[Work to be completed]: Take the data below and copy exactly the lines starting at the one with "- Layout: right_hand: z" and finishing at the one with "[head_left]", both included.

━━━

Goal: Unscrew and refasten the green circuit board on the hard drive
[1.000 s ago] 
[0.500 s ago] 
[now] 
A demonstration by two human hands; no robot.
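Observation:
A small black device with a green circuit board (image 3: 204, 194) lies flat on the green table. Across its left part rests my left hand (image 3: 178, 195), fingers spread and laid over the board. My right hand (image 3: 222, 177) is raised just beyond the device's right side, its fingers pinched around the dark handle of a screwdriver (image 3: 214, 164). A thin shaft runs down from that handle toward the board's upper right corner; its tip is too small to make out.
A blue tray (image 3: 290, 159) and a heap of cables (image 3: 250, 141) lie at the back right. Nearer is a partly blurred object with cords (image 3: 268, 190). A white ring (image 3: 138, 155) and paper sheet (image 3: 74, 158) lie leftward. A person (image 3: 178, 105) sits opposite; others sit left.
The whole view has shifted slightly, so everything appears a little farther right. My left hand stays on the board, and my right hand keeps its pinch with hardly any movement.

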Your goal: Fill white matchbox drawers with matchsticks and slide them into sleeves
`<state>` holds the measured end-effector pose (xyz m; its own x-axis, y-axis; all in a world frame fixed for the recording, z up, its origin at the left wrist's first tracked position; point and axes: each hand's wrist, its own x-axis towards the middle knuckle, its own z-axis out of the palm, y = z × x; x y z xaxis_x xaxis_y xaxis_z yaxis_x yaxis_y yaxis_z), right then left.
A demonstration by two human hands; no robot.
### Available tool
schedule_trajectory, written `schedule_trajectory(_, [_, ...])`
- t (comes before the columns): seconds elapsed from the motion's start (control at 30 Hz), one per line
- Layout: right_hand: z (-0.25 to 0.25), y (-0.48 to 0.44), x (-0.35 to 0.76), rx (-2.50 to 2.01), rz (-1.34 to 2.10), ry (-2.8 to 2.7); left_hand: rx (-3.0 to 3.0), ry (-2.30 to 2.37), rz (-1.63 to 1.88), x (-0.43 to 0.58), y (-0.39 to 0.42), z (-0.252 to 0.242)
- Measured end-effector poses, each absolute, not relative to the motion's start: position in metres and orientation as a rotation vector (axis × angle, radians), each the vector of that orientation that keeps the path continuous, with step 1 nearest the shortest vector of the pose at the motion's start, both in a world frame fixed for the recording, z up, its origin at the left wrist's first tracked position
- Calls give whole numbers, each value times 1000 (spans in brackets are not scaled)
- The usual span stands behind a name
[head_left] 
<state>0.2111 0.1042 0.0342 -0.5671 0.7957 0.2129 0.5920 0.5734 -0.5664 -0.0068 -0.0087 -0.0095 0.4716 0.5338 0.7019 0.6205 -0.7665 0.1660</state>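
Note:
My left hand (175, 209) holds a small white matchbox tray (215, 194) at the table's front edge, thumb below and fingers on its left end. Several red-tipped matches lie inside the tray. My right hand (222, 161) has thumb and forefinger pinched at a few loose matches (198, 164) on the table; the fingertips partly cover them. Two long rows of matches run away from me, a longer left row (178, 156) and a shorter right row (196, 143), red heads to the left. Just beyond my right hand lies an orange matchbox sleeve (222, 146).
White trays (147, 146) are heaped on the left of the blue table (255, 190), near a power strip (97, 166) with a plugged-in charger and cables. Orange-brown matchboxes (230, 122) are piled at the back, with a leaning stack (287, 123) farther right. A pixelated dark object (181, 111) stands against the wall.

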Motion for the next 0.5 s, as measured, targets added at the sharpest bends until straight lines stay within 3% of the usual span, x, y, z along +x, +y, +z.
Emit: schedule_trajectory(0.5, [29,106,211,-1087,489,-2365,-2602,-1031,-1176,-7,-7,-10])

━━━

[Problem solution]:
- Layout: right_hand: z (-0.25 to 0.25), y (-0.48 to 0.44), x (-0.35 to 0.76), rx (-2.50 to 2.01), rz (-1.34 to 2.10), ry (-2.8 to 2.7); left_hand: rx (-3.0 to 3.0), ry (-2.30 to 2.37), rz (-1.63 to 1.88), x (-0.43 to 0.58), y (-0.39 to 0.42), z (-0.252 to 0.242)
- Measured end-effector poses, each absolute, not relative to the motion's start: position in metres and orientation as a rotation vector (axis × angle, radians), each the vector of that orientation that keeps the path continuous, with step 1 nearest the shortest vector of the pose at the motion's start, both in a world frame fixed for the recording, z up, its origin at the left wrist's first tracked position
- Calls give whole numbers, each value times 1000 (spans in brackets are not scaled)
- The usual span stands behind a name
[head_left] 

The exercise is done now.